══ Provided records

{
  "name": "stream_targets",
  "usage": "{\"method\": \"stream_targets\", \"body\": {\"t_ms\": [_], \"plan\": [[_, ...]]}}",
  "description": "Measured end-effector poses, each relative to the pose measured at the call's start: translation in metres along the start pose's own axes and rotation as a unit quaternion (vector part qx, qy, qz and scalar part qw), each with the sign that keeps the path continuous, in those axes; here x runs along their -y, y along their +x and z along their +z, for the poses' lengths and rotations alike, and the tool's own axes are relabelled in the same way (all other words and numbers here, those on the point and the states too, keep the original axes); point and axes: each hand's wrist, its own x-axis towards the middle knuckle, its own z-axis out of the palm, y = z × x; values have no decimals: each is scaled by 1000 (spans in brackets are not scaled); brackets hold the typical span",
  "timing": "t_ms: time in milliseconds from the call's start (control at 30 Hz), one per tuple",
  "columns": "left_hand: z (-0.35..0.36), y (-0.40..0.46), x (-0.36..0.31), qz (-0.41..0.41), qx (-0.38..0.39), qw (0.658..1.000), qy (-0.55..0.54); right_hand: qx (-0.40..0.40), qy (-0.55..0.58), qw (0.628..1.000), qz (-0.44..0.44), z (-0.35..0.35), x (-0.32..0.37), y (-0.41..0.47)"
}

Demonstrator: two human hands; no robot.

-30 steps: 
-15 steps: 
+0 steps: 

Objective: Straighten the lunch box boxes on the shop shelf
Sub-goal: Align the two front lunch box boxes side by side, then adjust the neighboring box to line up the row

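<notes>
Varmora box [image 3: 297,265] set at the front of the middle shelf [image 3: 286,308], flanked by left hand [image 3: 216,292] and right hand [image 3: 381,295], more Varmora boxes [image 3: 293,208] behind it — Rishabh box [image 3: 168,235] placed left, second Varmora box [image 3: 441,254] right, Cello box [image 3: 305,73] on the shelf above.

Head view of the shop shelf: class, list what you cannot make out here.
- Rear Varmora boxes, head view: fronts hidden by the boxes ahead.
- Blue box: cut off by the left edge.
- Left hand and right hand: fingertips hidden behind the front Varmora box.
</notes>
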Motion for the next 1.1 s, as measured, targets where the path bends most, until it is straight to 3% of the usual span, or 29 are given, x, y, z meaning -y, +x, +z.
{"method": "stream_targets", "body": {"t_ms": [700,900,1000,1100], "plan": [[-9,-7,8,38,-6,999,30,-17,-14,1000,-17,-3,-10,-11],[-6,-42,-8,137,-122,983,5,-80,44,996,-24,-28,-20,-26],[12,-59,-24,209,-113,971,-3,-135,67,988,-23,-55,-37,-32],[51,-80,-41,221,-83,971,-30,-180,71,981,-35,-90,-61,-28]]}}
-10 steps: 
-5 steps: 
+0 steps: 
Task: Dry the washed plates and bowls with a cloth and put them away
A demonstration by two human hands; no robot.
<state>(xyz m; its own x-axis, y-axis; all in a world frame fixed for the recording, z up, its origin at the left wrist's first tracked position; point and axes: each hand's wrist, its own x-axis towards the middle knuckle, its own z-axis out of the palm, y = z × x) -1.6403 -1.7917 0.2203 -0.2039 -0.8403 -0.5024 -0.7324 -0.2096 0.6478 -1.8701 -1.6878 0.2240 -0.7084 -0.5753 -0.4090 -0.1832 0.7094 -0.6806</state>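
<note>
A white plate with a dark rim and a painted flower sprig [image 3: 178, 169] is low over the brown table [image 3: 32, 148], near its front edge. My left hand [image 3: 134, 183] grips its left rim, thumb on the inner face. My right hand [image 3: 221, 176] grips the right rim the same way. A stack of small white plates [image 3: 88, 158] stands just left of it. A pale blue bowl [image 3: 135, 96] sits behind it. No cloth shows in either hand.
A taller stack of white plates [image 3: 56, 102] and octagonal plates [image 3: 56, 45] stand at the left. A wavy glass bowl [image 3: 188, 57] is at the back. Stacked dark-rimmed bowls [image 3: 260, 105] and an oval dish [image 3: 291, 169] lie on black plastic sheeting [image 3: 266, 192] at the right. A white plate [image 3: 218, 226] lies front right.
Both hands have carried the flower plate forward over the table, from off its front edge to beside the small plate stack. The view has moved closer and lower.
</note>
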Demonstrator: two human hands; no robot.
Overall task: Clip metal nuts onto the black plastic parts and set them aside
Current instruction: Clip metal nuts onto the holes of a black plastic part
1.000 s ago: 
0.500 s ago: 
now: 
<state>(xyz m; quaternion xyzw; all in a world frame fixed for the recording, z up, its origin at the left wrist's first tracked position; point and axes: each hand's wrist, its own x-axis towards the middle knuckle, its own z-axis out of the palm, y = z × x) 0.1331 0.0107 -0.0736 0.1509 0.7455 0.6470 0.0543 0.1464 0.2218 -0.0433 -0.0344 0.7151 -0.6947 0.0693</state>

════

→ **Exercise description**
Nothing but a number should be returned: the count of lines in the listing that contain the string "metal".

→ **Solution to this exercise**
2